Task to complete:
From the first line down to the one containing "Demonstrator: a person", reproduce the entries below exactly and leave out the pictures.

____ Data provided

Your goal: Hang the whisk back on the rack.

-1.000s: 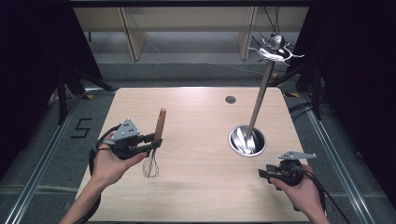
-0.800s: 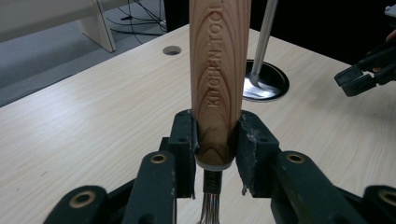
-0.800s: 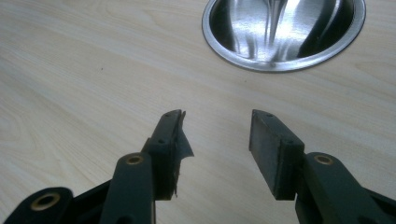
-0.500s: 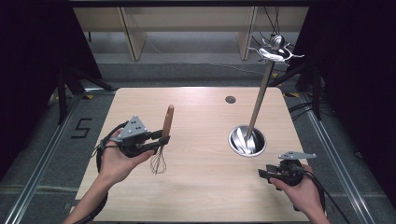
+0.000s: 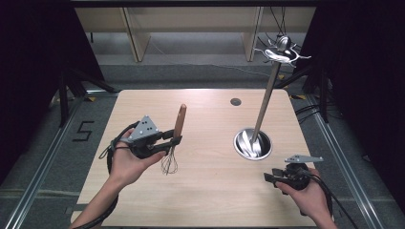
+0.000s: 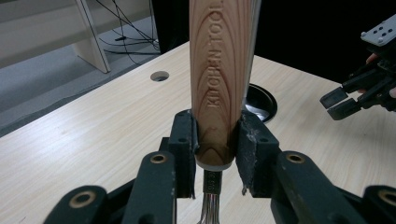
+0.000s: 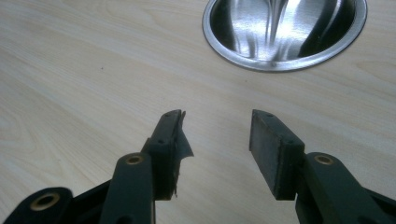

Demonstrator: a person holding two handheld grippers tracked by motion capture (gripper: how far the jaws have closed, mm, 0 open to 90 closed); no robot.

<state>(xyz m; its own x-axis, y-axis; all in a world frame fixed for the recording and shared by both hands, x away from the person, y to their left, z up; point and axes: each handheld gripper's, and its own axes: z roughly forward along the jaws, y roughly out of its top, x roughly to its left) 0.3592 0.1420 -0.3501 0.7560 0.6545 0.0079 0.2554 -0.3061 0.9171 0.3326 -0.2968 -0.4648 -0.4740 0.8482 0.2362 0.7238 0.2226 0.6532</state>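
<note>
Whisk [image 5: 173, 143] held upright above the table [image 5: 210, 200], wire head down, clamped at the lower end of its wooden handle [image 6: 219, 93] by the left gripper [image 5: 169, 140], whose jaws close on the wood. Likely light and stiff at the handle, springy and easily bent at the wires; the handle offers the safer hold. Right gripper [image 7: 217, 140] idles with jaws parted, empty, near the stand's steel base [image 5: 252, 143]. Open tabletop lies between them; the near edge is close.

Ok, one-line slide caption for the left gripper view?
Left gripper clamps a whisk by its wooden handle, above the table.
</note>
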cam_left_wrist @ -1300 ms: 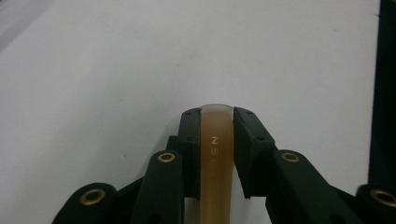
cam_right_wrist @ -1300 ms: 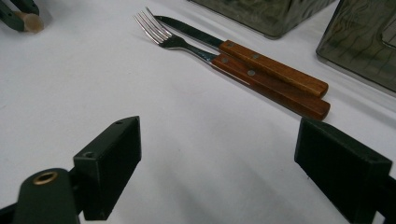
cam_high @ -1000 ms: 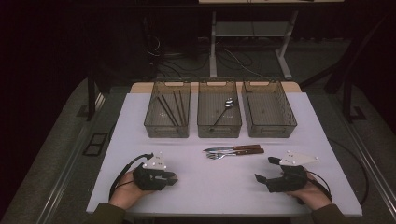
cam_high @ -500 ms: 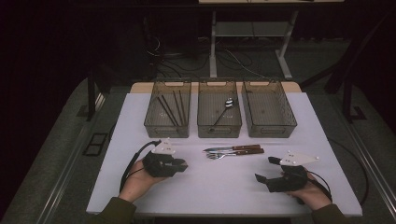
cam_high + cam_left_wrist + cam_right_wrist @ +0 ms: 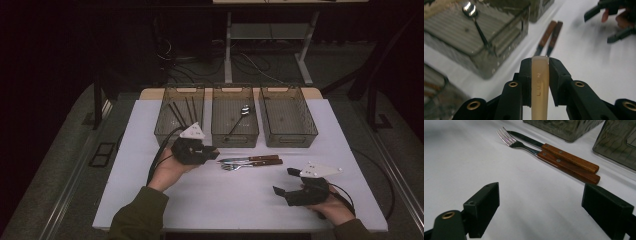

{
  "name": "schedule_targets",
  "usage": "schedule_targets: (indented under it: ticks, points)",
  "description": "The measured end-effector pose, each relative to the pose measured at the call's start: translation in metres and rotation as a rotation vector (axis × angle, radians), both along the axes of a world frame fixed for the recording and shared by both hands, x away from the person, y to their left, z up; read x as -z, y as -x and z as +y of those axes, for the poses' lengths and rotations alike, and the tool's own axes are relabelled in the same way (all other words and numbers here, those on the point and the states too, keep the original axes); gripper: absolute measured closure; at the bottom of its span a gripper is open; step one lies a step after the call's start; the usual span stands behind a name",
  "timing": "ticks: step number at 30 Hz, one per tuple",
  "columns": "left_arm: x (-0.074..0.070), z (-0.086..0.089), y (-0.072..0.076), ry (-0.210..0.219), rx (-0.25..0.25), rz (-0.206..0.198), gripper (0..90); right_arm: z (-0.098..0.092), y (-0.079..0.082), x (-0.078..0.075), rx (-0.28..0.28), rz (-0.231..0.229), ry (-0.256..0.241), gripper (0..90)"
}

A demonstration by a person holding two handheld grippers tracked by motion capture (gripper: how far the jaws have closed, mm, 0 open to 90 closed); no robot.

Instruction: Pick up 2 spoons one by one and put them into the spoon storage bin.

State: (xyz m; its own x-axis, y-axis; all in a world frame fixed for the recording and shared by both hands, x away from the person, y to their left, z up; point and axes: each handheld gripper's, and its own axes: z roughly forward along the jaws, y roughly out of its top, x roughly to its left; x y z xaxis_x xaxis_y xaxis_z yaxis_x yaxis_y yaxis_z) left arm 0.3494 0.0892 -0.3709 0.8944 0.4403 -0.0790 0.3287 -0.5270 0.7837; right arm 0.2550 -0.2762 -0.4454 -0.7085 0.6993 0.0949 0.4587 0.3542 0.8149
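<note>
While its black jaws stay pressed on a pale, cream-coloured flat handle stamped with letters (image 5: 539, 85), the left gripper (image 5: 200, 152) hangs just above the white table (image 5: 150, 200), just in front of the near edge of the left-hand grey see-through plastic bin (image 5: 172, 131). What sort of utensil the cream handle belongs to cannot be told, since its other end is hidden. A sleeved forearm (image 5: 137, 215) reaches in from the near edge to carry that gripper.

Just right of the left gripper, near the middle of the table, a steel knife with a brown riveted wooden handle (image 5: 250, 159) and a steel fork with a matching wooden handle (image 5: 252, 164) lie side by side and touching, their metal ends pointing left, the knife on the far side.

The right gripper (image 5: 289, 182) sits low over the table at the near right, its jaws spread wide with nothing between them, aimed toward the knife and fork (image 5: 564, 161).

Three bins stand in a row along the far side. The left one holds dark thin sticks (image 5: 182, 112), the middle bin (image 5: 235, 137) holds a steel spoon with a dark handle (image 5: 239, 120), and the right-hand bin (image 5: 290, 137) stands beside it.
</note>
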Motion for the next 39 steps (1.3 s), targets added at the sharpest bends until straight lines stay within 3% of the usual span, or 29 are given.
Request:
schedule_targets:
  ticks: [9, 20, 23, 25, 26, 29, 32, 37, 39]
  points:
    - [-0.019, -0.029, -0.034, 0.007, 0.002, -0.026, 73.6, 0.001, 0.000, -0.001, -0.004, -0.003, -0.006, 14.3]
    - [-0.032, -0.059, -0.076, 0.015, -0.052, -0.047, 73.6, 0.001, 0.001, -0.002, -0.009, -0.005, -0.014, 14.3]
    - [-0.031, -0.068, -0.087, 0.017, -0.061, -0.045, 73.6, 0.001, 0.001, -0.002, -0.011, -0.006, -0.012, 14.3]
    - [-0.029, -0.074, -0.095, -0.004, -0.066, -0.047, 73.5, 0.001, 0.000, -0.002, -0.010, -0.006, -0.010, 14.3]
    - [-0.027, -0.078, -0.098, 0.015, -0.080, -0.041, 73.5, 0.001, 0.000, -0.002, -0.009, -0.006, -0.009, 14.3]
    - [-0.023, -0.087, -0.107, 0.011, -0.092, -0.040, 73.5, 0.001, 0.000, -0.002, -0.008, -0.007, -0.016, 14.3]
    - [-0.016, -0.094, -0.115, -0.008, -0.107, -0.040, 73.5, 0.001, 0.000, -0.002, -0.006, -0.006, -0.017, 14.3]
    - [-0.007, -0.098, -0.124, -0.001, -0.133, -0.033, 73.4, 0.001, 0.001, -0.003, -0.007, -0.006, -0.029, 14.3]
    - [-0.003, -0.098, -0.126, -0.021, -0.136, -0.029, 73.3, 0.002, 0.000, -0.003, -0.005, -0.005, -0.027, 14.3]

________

Finished task:
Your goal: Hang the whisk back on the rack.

-1.000s: 
-0.800s: 
-0.800s: 
-0.500s: 
+0.000s: 
+0.000s: 
+0.000s: 

Demonstrator: a person holding two handheld grippers tracked by motion capture (gripper: how far the jaws have closed, mm, 0 open to 90 closed); no robot.

The answer contains nothing further.